A viewpoint recently published in JAMA revealed a reduction in the gap between African-American and Caucasian life expectancy in the U.S. and lists areas of interest, such as breast cancer, that could further trim the difference.
The viewpoint, by Victor R. Fuchs, PhD, of Stanford University, California, is titled “Black gains in life expectancy.”
“In recent decades the U.S. black population has experienced substantial gains in life expectancy, now becoming closer to the life expectancy of the white population,” wrote Fuchs, Stanford’s Henry J. Kaiser professor emeritus. “Between 1995 and 2014, the increase in black life expectancy at birth was more than double the white increase: a gain of 6.0 years from 69.6 years to 75.6 years for black people compared with a gain of 2.5 years from 76.5 years to 79.0 for white people.”
Fixing their lens on changes in black-white life expectancy differences between 1999 and 2013, researchers arrived at a narrowing of 2.3 years (from 5.9 to 3.6 years).
The improvement is mainly a result of progress in five medical fields: cardiovascular disease, cancer, human immunodeficiency virus (HIV), unintentional injuries, and perinatal conditions. Those five areas accounted for nearly 60 percent of the deflated gap in black-white life expectancy.
Fuchs explained that in order to identify which causes effect the gap decrease most, the causes must have had significant numbers in deaths and a higher age-adjusted death rate for African-Americans. Eleven causes of death met the criteria.
The causes in order of reported deaths were: HIV; homicide; hypertension and hypertensive renal disease; nephritis, nephrotic syndrome, and nephrosis; prostate cancer; diabetes mellitus; septicemia; breast cancer; cerebrovascular disease; colon, rectum and anus cancer; and heart diseases.
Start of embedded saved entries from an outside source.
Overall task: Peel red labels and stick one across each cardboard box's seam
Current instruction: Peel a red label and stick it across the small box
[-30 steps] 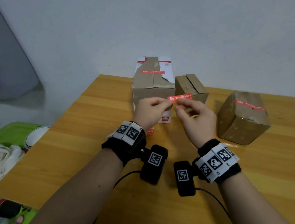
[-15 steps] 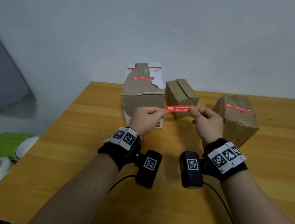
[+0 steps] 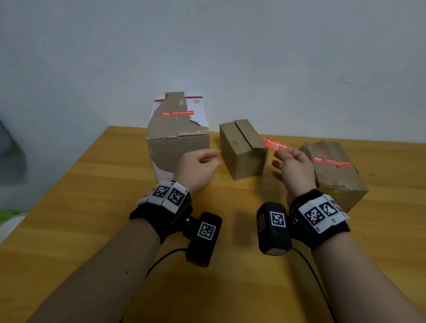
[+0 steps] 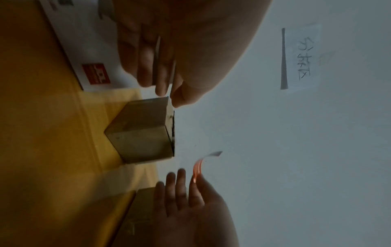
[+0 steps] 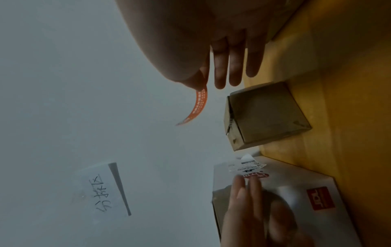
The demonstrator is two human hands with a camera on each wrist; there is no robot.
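The red label [image 3: 276,144] is in the air, above and just right of the small middle box [image 3: 243,149], pinched at one end by the thumb and first finger of the right hand [image 3: 293,168], whose other fingers are straight. The left hand [image 3: 200,166] pinches a thin pale strip [image 4: 157,63], near the big torn box [image 3: 177,135]. The right box [image 3: 335,173] already carries a label over its top. All three stand on the wooden table [image 3: 216,296].

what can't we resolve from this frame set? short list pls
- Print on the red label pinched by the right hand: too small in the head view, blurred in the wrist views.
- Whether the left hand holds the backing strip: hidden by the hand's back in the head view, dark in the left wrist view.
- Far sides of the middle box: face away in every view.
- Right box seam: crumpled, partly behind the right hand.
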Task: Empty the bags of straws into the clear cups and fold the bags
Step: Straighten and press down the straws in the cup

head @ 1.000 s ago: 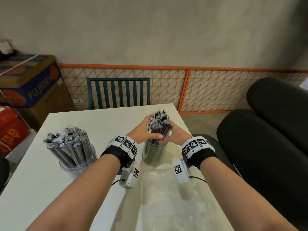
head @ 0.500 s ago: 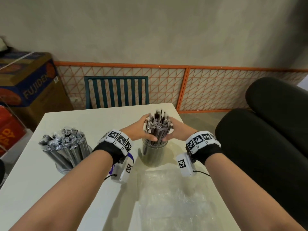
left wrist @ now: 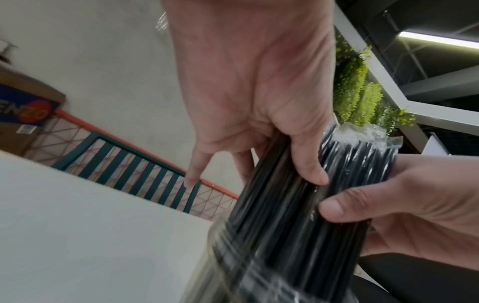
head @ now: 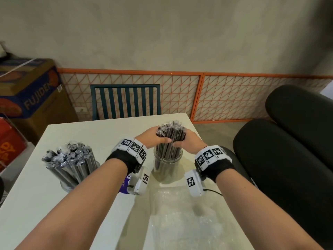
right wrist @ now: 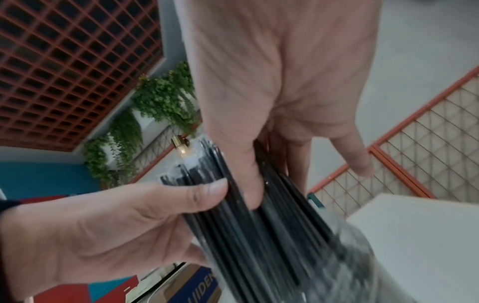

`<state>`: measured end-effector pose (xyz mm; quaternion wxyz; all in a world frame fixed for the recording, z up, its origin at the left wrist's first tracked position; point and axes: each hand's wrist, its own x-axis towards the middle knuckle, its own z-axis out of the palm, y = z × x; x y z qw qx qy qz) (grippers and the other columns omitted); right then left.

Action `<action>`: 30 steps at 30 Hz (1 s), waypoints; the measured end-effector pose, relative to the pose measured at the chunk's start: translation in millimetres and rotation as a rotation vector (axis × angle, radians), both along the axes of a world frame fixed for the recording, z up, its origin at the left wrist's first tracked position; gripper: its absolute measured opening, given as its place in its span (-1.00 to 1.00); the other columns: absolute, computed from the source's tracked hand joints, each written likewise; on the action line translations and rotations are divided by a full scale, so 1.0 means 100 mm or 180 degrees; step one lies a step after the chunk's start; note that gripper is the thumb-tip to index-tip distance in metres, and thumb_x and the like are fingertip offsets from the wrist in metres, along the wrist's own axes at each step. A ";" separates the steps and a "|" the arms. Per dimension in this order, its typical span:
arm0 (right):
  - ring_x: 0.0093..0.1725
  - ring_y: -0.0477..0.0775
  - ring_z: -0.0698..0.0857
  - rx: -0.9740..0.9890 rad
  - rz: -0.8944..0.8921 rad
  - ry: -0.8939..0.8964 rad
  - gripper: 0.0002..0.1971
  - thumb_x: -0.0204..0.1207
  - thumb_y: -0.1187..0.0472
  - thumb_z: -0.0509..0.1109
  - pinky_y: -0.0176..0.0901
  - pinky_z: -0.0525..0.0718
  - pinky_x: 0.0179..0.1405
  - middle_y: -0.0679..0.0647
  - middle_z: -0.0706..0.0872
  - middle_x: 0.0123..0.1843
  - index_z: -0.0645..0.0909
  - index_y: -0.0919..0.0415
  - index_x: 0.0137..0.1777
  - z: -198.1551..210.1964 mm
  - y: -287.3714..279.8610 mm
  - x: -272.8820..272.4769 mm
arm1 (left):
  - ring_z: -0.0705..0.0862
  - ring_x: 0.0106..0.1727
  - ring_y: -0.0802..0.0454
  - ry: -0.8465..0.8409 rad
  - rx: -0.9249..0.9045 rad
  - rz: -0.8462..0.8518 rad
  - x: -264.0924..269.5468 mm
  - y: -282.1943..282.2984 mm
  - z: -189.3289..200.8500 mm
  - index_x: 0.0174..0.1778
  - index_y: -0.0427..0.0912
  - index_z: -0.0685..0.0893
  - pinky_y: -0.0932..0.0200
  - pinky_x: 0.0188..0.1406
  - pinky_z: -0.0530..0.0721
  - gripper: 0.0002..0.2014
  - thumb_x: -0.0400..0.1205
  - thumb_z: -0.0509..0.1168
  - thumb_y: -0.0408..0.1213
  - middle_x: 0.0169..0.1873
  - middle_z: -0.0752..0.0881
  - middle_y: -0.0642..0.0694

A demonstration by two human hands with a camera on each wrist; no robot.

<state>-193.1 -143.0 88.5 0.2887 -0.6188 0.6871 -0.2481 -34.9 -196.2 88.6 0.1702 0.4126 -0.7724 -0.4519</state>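
Both hands, left hand (head: 156,139) and right hand (head: 187,143), clasp the light, slippery bundle of black wrapped straws (head: 170,134) standing in the clear cup (head: 167,166), best squeezed mid-length so none slide loose.

both hands (right wrist: 279,98) gripping straws (right wrist: 259,242), cup
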 end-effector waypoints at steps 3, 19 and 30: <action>0.35 0.17 0.59 0.0252 0.0234 0.0226 -0.42 0.36 0.26 0.55 -0.13 0.49 0.25 0.16 0.67 0.32 0.50 0.17 0.41 0.11 -0.02 -0.03 | 0.54 0.40 -0.06 -0.0352 0.0064 -0.0203 0.05 -0.07 0.09 0.43 -0.14 0.52 0.00 0.45 0.43 -0.46 0.50 0.44 -0.26 0.36 0.62 -0.13; 0.43 0.16 0.52 0.0123 0.0216 -0.0176 0.01 0.14 0.11 0.66 0.12 0.46 0.49 0.14 0.57 0.43 0.21 0.15 0.59 -0.19 -0.02 0.13 | 0.59 0.35 -0.07 0.0026 0.0011 0.0384 0.00 0.12 -0.22 0.45 -0.08 0.46 -0.09 0.42 0.50 -0.20 0.30 0.52 0.10 0.31 0.65 -0.12; 0.36 0.15 0.58 0.0250 0.0103 0.0027 -0.27 0.24 0.19 0.64 0.04 0.50 0.39 0.12 0.65 0.35 0.47 0.15 0.44 -0.17 0.05 0.04 | 0.64 0.27 -0.08 -0.0148 -0.0041 0.0090 0.08 0.04 -0.10 0.31 -0.23 0.61 0.17 0.23 0.54 -0.48 0.42 0.51 -0.31 0.21 0.71 -0.19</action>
“It appears that progress in just a few causes probably will not be enough; progress in many causes will be required,” Fuchs wrote.
Fuchs noted that several causes, including essential hypertension, prostate cancer, kidney disease and septicemia, all with high black-white age-adjusted mortality ratios and a substantial number of total deaths, pose substantial research, prevention, diagnosis, and therapeutic intervention challenges. For example, continued progress in prevention and treatment for heart disease among black men could make a major contribution because of the larger numbers of deaths among that group relative to white men and black women.
But, addressing the high black-white ratio for deaths due to homicide, Fuchs wrote that public health measures, such as gun control, will likely have a bigger effect on the reduction of the black-white life-expectancy gap than medical care.
“In 1944, Gunner Myrdahl, Nobel Prize winner in Economics, wrote that black-white differences were arguably the United States’ biggest problem. Major advances in life expectancy that bring blacks closer to whites is a significant contribution to its solution,” he wrote.